I pulled into the driveway still chatting, so we were wrapping up as I unloaded the kids and all of our stuff from my car and herded us inside. My garage door opener wasn't working (the door had had issues recently, so it wasn't alarming. I unlocked the front door, got us all inside, offered a bath to the middle one and went to warm up a bottle for the baby. However, when I pushed the button on the bottle warmer, nothing happened. No light, no beeping, nothing. Feeling like I was in slow motion, I began to realize that I hadn't turned on any lights when we walked in. I approached a lamp and turned the switch. Nothing. Light switch on the wall? Nothing. The power was shut off. I went outside and could see our neighbors' lights on. As I came back through the front door, I noticed a crumpled paper I hadn't when we first walked in.
I ended the call with his ex-wife after promising I would bring the kids to the west coast to see them when everything eventually settled down.
In all of the nerves and stress coming in last night, I didn't pay much attention towards the front door (we usually loaded/unloaded through the garage). It was a collection notice that would require nearly all of the $500 he left to last the four of us for a week. I called my mom, who had her mother's intuition before we left and sent me with a check. I was able to do a remote deposit and called the power company. When the woman answered, I told her I wasn't sure if the account was under my name or his (since he was "handling" our bills). We tried his name first, and the address she read off to me to confirm was the one for the trap house. Because of course it was. I declined that address and we located mine; the charge somehow cleared (at this point it was after 5:30pm), but it would be a few hours before they could get the power back on. The sun was setting quickly, the house was getting darker by the minute, witching hour was fully upon us, and the middle one had decided to completely undress for the bath I mentioned. Convincing an almost three year old that they could not have their bath right now AND to put her clothes back on...words do not suffice.

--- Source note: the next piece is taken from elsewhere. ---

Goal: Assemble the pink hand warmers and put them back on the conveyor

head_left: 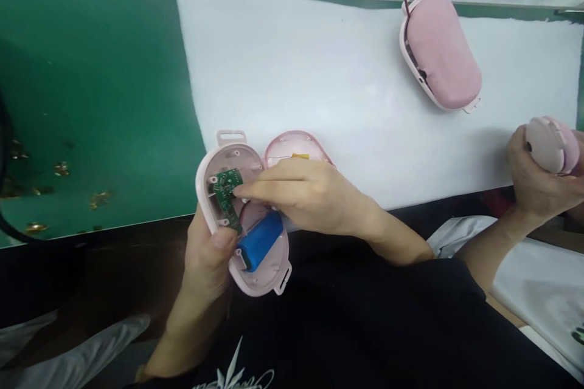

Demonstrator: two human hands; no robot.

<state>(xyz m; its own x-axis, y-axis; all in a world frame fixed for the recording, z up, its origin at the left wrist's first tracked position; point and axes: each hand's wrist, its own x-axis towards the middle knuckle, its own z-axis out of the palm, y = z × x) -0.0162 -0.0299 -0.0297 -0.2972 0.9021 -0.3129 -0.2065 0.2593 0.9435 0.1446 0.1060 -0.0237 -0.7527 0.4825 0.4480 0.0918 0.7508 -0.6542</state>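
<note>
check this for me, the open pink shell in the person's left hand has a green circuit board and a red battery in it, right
Not quite: the head view shows the battery is blue, not red. The open pink shell is in the left hand and does hold a green circuit board.

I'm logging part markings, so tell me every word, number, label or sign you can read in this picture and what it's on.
No text can be read.
Green circuit board in the pink shell: any markings too small and blurred.
Blue battery: no label visible.
White print on the black shirt: a scrawled design, cut off, unreadable.
</note>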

I did it. I got her re-dressed, pulled together enough pieces of school uniforms, PJs, and play clothes, underwear, toothbrushes, bottles, formula and whatever else to get out of the door. When I called my mom earlier, I had also texted the two friends from the intervention. Both of them immediately offered their own places. We decided that SuperFriend's house was closer, so I headed that way. We were barely home for 24 hours and had already been forced back out. We got to SF's house, unloaded AGAIN, and the kids enjoyed themselves so much I began to think they might never leave haha. Several hours after I texted him to tell him the power was shut off, he finally responded that he didn't know the account number. No apology. Nothing. But wait - I thought you would never hurt your kids? Pretty sure they need power and enough money for food, but maybe I'm wrong.
Thankfully, after reading that text, I looked up and was reminded of my purpose.